Alan Cunningham, BT's general manager for telemarketing, said the staff would call only BT customers to follow up quarterly marketing mail-shots.

During each conversation, lasting an average of seven minutes, the staff will tell customers about BT pricing and discount packages. Mr Cunningham said homes would still get a call even if they had already signed up for the Friends and Family and Premier Line discount schemes.

"It's like a friend calling to make sure people are getting the best deal. The overwhelming majority of customers like it and our calls are well received. This is all about building relationships," he said.

So far the awareness strategy seems to be paying off. Over the past year the number of homes taking up the Friends and Family offer has risen from 2.5 million to 11 million, out of BT's total customer base of 21 million. Of these, about 3 million are members of the light user scheme and would not be eligible to join other discount packages.

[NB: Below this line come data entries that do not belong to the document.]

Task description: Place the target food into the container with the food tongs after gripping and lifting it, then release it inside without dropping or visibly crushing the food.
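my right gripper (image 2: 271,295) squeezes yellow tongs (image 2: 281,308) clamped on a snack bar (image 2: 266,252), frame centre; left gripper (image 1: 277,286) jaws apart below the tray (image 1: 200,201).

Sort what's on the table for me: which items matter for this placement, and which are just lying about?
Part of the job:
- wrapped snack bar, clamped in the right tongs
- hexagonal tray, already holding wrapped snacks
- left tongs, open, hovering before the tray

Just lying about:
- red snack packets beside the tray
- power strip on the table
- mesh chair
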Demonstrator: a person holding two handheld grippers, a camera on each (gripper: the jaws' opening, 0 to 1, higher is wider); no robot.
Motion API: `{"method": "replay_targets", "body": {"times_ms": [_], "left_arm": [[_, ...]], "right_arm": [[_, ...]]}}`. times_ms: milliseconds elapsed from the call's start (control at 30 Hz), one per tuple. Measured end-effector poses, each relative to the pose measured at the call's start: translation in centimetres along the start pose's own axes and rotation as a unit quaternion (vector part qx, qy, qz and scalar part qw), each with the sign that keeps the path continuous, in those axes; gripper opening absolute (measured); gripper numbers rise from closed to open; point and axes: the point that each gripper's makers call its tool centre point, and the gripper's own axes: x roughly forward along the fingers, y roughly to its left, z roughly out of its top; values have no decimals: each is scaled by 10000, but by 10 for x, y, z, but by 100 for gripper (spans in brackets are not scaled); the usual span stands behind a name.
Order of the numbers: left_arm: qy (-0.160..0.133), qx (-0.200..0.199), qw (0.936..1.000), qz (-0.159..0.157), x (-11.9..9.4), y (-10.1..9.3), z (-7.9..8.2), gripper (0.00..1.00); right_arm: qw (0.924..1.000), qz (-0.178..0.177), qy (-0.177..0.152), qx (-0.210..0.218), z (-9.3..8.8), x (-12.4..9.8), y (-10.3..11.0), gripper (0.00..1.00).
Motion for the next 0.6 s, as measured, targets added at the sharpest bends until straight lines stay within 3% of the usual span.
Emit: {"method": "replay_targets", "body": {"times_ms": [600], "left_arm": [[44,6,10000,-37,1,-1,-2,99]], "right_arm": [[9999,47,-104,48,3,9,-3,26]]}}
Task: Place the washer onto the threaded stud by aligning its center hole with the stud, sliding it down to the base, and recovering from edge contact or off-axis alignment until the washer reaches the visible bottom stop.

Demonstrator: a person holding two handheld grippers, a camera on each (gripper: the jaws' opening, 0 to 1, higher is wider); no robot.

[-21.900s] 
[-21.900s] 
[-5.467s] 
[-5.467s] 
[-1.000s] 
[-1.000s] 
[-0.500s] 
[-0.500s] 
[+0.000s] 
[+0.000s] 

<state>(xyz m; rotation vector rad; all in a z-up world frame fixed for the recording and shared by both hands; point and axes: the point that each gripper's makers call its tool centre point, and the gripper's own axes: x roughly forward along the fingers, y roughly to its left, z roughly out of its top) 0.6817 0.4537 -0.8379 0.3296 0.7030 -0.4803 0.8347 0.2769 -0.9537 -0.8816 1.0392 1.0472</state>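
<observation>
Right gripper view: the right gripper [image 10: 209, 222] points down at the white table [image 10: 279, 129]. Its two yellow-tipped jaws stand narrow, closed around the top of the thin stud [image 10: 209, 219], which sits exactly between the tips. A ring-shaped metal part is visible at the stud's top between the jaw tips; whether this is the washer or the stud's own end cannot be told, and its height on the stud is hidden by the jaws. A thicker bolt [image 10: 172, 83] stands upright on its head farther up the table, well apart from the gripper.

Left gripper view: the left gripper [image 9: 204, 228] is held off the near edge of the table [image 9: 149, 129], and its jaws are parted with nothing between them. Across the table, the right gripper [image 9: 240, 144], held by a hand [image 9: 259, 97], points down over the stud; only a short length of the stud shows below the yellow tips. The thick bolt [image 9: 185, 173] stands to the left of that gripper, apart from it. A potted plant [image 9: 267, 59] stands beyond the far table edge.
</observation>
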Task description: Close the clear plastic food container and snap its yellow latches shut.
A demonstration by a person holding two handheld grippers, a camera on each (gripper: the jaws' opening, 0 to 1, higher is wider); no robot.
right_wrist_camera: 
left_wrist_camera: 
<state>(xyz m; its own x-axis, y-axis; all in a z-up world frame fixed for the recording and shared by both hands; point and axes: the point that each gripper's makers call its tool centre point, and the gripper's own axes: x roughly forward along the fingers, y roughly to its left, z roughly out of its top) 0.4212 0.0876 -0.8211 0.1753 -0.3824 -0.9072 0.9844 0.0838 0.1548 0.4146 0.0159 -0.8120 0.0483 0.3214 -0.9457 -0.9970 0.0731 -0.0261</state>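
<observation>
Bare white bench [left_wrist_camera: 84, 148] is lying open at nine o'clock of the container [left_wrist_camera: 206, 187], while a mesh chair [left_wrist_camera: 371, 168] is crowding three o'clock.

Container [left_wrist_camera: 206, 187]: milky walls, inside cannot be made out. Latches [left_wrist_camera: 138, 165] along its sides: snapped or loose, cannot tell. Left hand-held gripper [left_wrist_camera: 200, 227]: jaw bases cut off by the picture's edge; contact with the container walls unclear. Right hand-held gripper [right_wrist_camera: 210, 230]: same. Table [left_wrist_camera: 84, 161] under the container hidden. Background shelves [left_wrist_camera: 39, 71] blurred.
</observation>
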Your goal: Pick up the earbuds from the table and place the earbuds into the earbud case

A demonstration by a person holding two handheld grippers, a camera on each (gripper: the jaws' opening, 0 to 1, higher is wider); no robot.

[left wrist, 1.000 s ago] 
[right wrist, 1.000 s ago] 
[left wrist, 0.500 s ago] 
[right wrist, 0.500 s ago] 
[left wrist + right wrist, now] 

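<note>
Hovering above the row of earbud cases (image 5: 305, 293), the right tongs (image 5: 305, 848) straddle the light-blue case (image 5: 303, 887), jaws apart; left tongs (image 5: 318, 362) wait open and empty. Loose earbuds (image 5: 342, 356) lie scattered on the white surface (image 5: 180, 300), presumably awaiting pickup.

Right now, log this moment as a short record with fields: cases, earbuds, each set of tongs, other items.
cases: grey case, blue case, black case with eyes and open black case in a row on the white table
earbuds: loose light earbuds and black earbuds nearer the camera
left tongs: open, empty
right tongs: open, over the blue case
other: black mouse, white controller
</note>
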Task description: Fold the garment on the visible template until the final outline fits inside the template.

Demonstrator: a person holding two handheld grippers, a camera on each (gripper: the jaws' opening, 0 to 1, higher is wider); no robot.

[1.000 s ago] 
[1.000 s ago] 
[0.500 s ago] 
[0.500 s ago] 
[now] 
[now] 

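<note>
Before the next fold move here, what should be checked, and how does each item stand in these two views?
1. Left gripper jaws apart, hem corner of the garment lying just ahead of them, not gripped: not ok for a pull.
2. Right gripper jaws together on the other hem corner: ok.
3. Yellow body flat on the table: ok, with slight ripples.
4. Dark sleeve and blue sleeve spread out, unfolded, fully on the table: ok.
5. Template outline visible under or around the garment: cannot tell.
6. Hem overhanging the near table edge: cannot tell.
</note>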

Yet in recent months the cable companies have scored significant success, raising the number of BT customers poached from 60,000 a month to more than 75,000 a month. Some 2.3 million homes now take cable telephone services, though this remains a disappointingly small figure compared with the 8.5 million houses which could take the service. BT has meanwhile managed to stabilise last year's dip in residential phone lines, largely because the overall market is growing faster than the rate at which customers go elsewhere.